Against the backdrop of worsening power supply in Nigeria, Deposit Money Banks’ (DMBs) credit to the power and energy sector increased to N15.55trillion between 2019 and 2021, the National Bureau of Statistics (NBS) data has revealed.
A breakdown of the numbers showed that banks in 2021 alone, extended N10 trillion credit to the power and energy sector, about 14 percent of the N71.71trillion total private sector credit.
Aside from the power sector, Agriculture, Mining & quarrying, manufacturing, Oil & Gas Power & Energy, Construction, Trade/General Commerce, Government, and Information & Communication, among other sectors were extended credits.
In 2020, the Bureau reported N2.91trillion DMBs sectoral allocation of credit to the power and energy sector, an increase of 10.6 percent from N2.63trillion in 2019.

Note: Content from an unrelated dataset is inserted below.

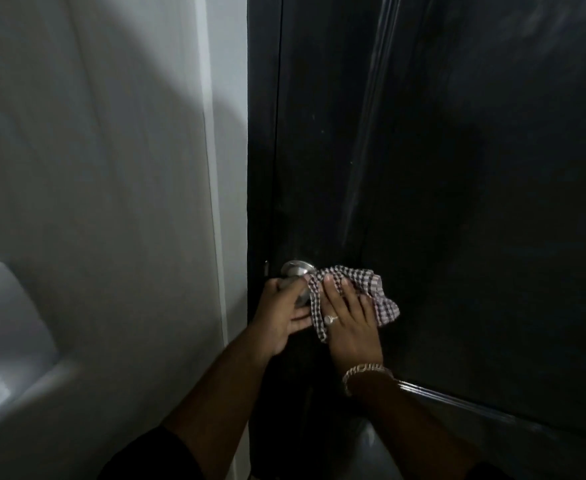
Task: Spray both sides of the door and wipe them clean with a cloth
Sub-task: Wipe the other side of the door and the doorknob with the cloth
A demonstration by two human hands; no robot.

According to the bureau report, DMBs in 2019 reported N46.13billion out of the N1.06trillion sectorial Non-Performing Loan (NPL) and it dropped to N33.22billion in 2020 out of the N1.23trillion total sectoral NPL.

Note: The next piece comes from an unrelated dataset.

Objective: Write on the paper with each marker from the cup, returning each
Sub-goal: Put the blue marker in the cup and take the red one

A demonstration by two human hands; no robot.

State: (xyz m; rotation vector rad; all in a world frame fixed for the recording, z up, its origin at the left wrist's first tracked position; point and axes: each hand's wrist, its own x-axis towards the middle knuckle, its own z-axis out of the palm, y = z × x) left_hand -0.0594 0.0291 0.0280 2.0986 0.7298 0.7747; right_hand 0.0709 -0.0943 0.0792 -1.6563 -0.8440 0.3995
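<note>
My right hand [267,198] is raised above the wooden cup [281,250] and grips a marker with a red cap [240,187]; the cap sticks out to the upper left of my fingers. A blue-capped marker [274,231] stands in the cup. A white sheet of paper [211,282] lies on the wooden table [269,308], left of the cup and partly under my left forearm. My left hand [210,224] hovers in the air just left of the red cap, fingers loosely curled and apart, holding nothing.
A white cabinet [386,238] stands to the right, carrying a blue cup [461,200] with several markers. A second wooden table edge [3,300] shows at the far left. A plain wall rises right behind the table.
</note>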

Commenting on DMBs increasing lending to the power and energy sector, the Managing Director, ARM Securities Ltd, Mr. Rotimi Olubi noted that the energy need of the country required more capital and it is the DMBs that can
According to him, “In terms of returns on investment, DMBs have not been able to generate profit because most consumers do not have meters, while some do not pay and it becomes energy loss. Part of this is affecting the energy and power sector in Nigeria. We all know there is a huge energy gap in Nigeria and DMBs will continue to play a critical role in funding the power and energy sector.”
THISDAY reported that spanning the period from 2010 to the first half of 2022, Nigeria’s power grid suffered at least 222 partial and total collapses, according to industry data from the Nigerian Electricity Regulatory Commission (NERC).
A Finance analyst, Mr. Rotimi Fakeyejo said the energy and power sector in Nigeria has failed to live up to its expectations, blaming it on weak government policies, among others.
He noted that poor management of Distributing Companies (DisCo) and Generating Companies (GenCo) should be a concern for DMBs lending to the energy and power sector.
According to him, “The energy and power sector in Nigeria is not a profitable business despite its lucrativeness.”
In 2022, the federal government in conjunction with Fidelity Bank and Asset Management Corporation of Nigeria (AMCON) has taken over the affairs of five electricity distribution companies, also known as DISCOs, over debts owed to Fidelity Bank.
The government took the step to save the companies from insolvency, among other reasons.
The affected companies are Kano Electricity Distribution Company (KEDCO), Ibadan Electricity Distribution Company (IBEDC), Benin Electricity Distribution Company (BEDC), Kaduna Electric, and Port Harcourt Electricity Distribution Company (PHED).
The companies had failed to repay loans obtained to pay for assets acquired in the 2013 privatisation exercise.
The Nigerian electricity sector has failed to live up to initial optimism where the country is expected to be enjoying nothing less than 40, 000 megawatts of electricity.
Instead, bottlenecks persist, crippling the sector below 3,000 megawatts, which was the case before privatization.
In June 2022, it was reported that Nigeria’s electricity sector, struggling to perform, has gulped over N1.5 trillion in interventions and loans from the Central Bank of Nigeria (CBN).
The latest being a N103billion intervention aimed at ensuring the rehabilitation of critical interfacing infrastructure between transmission and distribution.